→ **Task directions**:
Retype the opening lines of the listing below, ending with the line that contains "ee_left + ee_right", and leave out any pictures.

→ **Exercise material**:
####

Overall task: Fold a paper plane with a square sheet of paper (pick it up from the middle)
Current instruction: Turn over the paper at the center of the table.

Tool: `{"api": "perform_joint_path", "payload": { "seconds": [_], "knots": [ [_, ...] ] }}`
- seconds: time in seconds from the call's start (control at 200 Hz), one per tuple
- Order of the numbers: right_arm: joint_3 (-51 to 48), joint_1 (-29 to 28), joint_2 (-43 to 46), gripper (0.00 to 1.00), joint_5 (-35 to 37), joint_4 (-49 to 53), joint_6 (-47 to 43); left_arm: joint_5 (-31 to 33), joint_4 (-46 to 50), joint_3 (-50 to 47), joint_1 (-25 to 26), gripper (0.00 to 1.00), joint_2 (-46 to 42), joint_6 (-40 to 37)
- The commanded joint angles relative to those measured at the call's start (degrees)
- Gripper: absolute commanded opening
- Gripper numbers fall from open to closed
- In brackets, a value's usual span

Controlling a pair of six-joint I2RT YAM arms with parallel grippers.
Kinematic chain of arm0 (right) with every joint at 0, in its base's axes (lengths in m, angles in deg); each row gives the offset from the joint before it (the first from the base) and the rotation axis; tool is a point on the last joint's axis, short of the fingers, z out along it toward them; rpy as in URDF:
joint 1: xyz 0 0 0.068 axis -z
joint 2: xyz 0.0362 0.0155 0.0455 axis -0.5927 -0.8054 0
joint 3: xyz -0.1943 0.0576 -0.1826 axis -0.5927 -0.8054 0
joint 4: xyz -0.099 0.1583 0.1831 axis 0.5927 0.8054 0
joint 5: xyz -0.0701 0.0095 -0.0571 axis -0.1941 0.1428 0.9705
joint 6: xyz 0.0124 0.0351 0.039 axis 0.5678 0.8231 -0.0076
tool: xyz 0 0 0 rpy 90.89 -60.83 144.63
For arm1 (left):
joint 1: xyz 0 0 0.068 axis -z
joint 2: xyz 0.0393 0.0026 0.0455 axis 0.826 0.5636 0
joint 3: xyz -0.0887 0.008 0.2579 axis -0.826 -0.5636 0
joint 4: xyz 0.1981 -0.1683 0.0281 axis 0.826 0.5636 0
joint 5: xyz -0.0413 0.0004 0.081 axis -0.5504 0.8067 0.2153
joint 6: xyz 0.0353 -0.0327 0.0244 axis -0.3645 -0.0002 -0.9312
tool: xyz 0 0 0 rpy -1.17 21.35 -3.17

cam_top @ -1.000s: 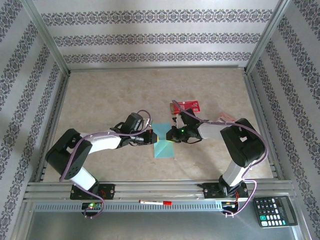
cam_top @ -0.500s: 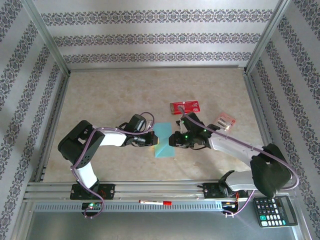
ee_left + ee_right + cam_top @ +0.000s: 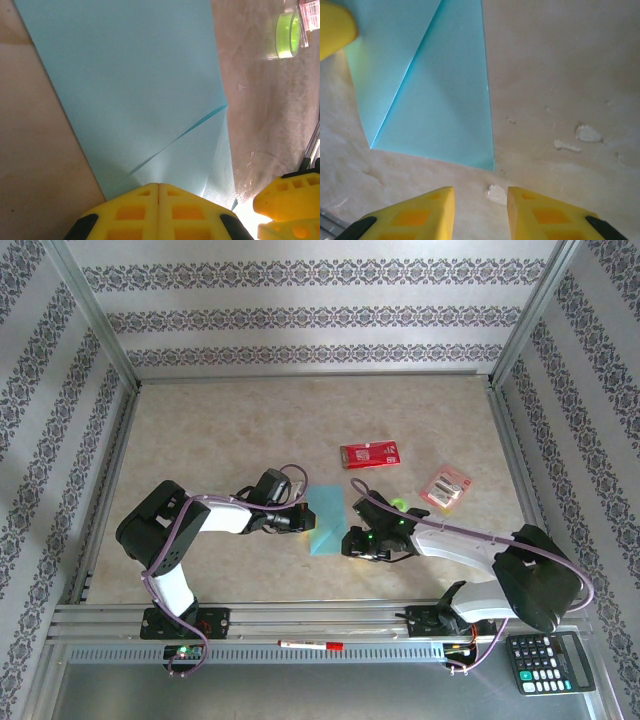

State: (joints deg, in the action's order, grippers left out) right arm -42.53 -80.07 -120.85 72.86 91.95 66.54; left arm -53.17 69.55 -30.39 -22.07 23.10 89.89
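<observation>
Two grippers, one sheet, five loose items, listed from the fingers outward.

1. Left gripper [image 3: 158, 192]: yellow fingers pressed together with no gap, tips set on the edge of the thin light-blue sheet of paper [image 3: 326, 512]. Whether any paper is nipped between them cannot be told. Same place as half a second ago; a full second ago the left arm's elbow sat lower and further left.
2. Right gripper [image 3: 480, 192]: yellow fingers apart, bare tabletop between them, tips just short of the sheet's near corner and not touching it. A second ago it stood at the sheet's right edge with fingers nearly together. It has since drawn back toward the arm bases and spread, and the right arm's elbow has swung out to the right.
3. Sheet of paper: flat on the beige mottled tabletop [image 3: 220, 430], between the two grippers. One diagonal crease, a triangular flap folded over. Place unchanged.
4. Small green ring [image 3: 287, 35]: just right of the sheet, hidden by the right arm a second ago.
5. Pink-and-white packet [image 3: 446, 487]: right of the ring, partly covered a second ago.
6. Red rectangular packet [image 3: 370, 453]: beyond the sheet, apart from it, unmoved.
7. Black calculator [image 3: 550, 662] and red-capped pen [image 3: 310, 645]: on the front ledge, unmoved.
</observation>
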Motion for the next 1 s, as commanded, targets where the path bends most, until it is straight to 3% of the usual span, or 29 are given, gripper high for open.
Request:
{"api": "perform_joint_path", "payload": {
  "seconds": [0.0,0.375,0.994],
  "knots": [
    [0.6,0.4,-1.5,0.33,1.0,-3.7,0.8,2.8,2.3,-1.8,0.5,0.0,4.0,-2.2],
    [0.6,1.2,-5.5,0.32,-1.6,-9.0,0.8,2.7,3.5,-1.5,0.5,0.0,3.8,-3.0],
    [-1.2,3.8,-4.7,0.31,-3.7,-15.4,1.9,2.4,3.6,-1.5,0.4,0.0,4.3,-3.1]
  ]
}}
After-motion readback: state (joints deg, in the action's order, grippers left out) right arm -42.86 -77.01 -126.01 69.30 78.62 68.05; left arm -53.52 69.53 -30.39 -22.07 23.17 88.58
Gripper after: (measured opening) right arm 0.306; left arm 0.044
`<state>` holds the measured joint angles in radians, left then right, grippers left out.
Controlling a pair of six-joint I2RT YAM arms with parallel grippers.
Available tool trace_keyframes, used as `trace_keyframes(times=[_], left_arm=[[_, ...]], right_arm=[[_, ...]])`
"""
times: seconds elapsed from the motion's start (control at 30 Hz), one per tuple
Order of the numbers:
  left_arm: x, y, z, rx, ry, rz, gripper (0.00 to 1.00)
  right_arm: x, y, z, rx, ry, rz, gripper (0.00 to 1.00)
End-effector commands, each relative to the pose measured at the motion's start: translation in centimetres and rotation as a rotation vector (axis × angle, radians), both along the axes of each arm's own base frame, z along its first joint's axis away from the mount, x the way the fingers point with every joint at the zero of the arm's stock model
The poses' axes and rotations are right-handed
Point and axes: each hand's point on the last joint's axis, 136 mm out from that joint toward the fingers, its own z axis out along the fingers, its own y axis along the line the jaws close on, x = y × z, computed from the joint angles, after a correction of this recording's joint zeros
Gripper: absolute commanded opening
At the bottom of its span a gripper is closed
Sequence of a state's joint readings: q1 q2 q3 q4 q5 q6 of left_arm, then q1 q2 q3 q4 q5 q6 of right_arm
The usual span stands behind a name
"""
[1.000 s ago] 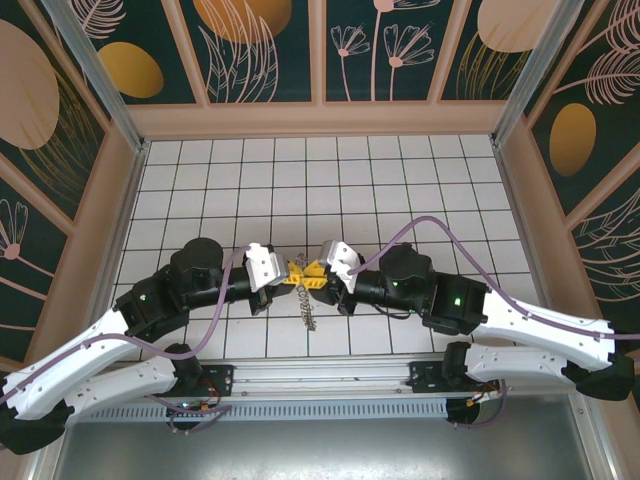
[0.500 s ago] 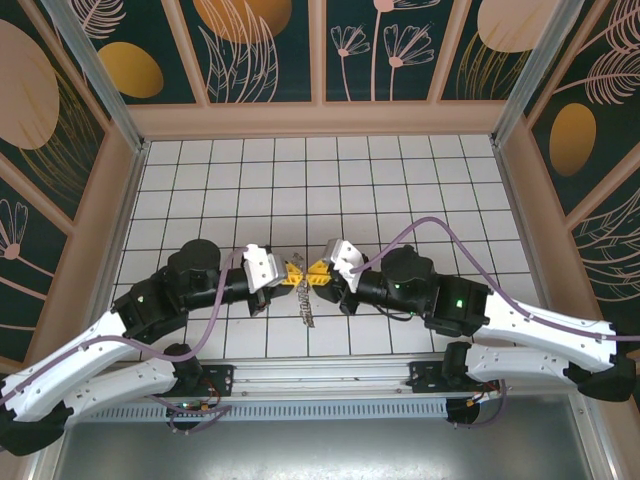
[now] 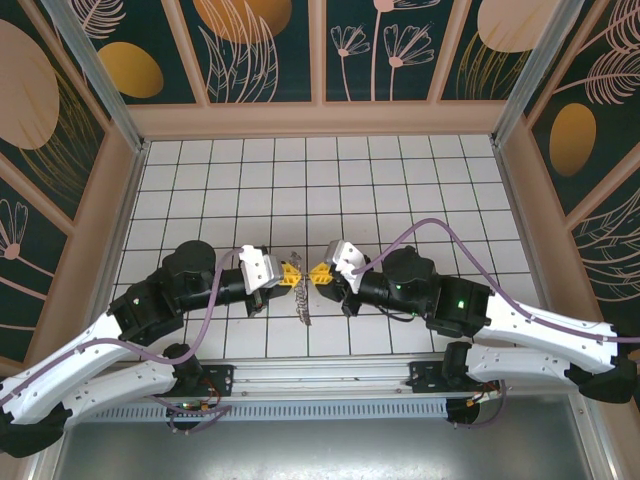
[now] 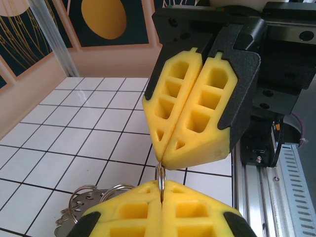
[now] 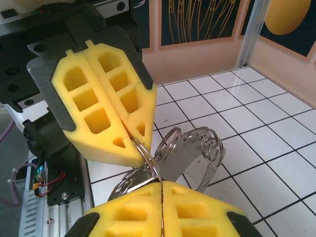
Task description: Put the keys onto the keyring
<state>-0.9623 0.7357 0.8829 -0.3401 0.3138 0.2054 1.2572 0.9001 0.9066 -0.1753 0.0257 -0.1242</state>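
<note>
Foam fingers [image 4: 133, 212], yellow with open honeycomb pockets and black backing shells, make up the left tool [image 4: 161, 190]. They are pressed together on one thin steel loop of the keyring [image 3: 303, 304]. The right tool [image 5: 161, 188] meets it tip to tip, closed on that same loop from the opposite side. The left wrist view shows silvery split rings just below and beside its own fingers. The right wrist view adds coiled rings threaded on a curved, shiny flat metal strip [image 5: 190, 155] just beyond its tips. From above, the rest trails from the pinch point toward the arms' bases as a dull grey string, over the white tiled counter [image 3: 400, 180].
</note>
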Motion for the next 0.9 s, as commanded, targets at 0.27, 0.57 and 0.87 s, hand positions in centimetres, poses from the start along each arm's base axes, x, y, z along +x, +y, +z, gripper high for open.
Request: trace_keyframes(times=[0.27,0.57,0.87], left_arm=[[-0.8,-0.3,3.1,-0.098,-0.044,-0.042,0.00],[-1.2,-0.3,3.2,-0.109,-0.037,-0.058,0.00],[-1.0,-0.3,2.9,-0.116,-0.035,-0.050,0.00]], right_arm=[[-0.2,0.5,-1.4,-0.033,0.008,0.051,0.00],[0.6,1.0,-3.2,-0.097,0.043,0.044,0.00],[-0.1,0.3,-2.4,-0.060,0.033,0.066,0.00]])
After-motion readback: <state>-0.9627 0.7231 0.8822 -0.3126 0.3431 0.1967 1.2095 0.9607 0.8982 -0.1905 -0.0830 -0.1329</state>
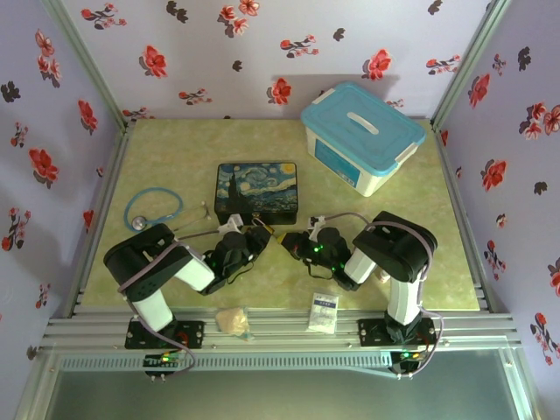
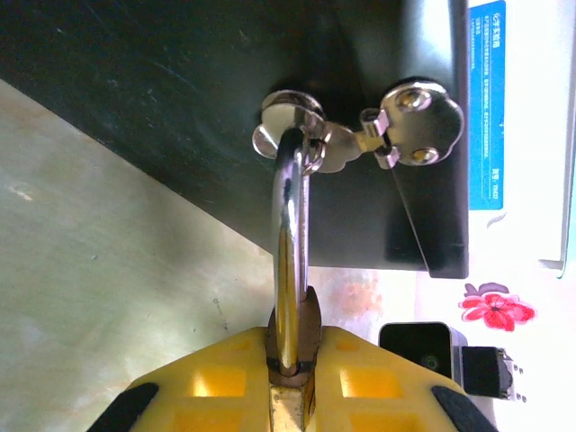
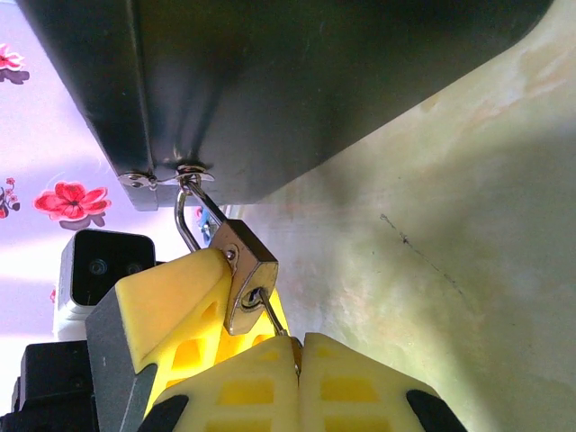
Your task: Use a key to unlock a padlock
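Note:
The small brass padlock [image 3: 247, 274] hangs by its silver shackle [image 2: 288, 234] from the clasp [image 2: 360, 135] on the front of the painted tin box [image 1: 256, 192]. My left gripper [image 2: 290, 382] is shut on the padlock body, whose brass top [image 2: 311, 328] pokes out between the yellow fingers [image 2: 216, 378]. The thin dark key [image 3: 275, 317] sits with its tip in the keyhole on the padlock's underside. My right gripper [image 3: 300, 360] is shut on the key's head. In the top view the two grippers meet at the padlock [image 1: 275, 234] in front of the tin.
A white box with a blue lid [image 1: 363, 136] stands at the back right. A stethoscope [image 1: 153, 210] lies left of the tin. A white packet [image 1: 323, 311] and a crumpled beige lump [image 1: 232, 319] lie at the table's near edge.

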Motion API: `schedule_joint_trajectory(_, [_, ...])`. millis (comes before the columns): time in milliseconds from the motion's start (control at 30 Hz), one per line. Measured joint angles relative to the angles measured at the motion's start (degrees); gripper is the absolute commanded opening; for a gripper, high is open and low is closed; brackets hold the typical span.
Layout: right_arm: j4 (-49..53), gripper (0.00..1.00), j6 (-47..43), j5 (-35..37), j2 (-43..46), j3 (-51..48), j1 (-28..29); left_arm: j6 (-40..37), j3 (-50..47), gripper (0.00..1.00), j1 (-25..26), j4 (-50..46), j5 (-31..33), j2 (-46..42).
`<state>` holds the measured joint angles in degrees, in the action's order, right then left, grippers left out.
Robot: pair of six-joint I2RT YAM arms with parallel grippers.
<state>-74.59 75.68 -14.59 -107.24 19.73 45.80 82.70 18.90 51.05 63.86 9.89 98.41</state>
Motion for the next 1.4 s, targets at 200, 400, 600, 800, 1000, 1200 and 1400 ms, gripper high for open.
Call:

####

→ **Answer area**:
Overall task: Fold a paper plane with a square sheet of paper (pick it up from the middle)
Current instruction: Turn over the paper at the center of the table.

Tool: `{"api": "perform_joint_path", "payload": { "seconds": [_], "knots": [ [_, ...] ] }}`
- seconds: time in seconds from the call's start (control at 200 Hz), one per tuple
- Order of the numbers: right_arm: joint_3 (-51 to 48), joint_1 (-29 to 28), joint_2 (-43 to 46), gripper (0.00 to 1.00), joint_5 (-35 to 37), joint_4 (-49 to 53), joint_6 (-47 to 43); left_arm: joint_5 (-31 to 33), joint_4 (-46 to 50), joint_3 (-50 to 47), joint_1 (-25 to 26), gripper (0.00 to 1.00), joint_2 (-46 to 42), joint_6 (-40 to 37)
- The commanded joint angles relative to those measured at the call's start (degrees)
- Gripper: absolute commanded opening
- Gripper numbers fall from open to closed
- In brackets, a value's usual span

Controlling a pair of six-joint I2RT YAM arms with parallel grippers.
Kinematic chain of arm0 (right) with every joint at 0, in its base's axes (lengths in m, angles in deg); each row gives the offset from the joint before it (the first from the base) and the rotation axis; tool is a point on the last joint's axis, short of the fingers, z out along it toward them; rpy as in URDF:
joint 1: xyz 0 0 0.068 axis -z
joint 2: xyz 0.0362 0.0155 0.0455 axis -0.5927 -0.8054 0
joint 3: xyz -0.1943 0.0576 -0.1826 axis -0.5927 -0.8054 0
joint 4: xyz -0.099 0.1583 0.1831 axis 0.5927 0.8054 0
joint 5: xyz -0.0701 0.0095 -0.0571 axis -0.1941 0.1428 0.9705
joint 6: xyz 0.0124 0.0351 0.039 axis 0.5678 0.8231 -0.0076
tool: xyz 0 0 0 rpy 90.89 -60.83 144.63
For arm1 (left):
joint 1: xyz 0 0 0.068 axis -z
joint 2: xyz 0.0393 0.0026 0.0455 axis 0.826 0.5636 0
joint 3: xyz -0.0887 0.008 0.2579 axis -0.826 -0.5636 0
joint 4: xyz 0.1981 -0.1683 0.0281 axis 0.826 0.5636 0
joint 5: xyz -0.0413 0.0004 0.081 axis -0.5504 0.8067 0.2153
joint 6: xyz 0.0353 -0.0327 0.0244 axis -0.3645 -0.0002 -0.9312
tool: xyz 0 0 0 rpy -1.17 21.35 -3.17

cam_top @ -1.000s: 
cam_top @ -0.500s: 
ee_left + ee_right + cam_top @ +0.000s: 

What was asked now has a complete answer.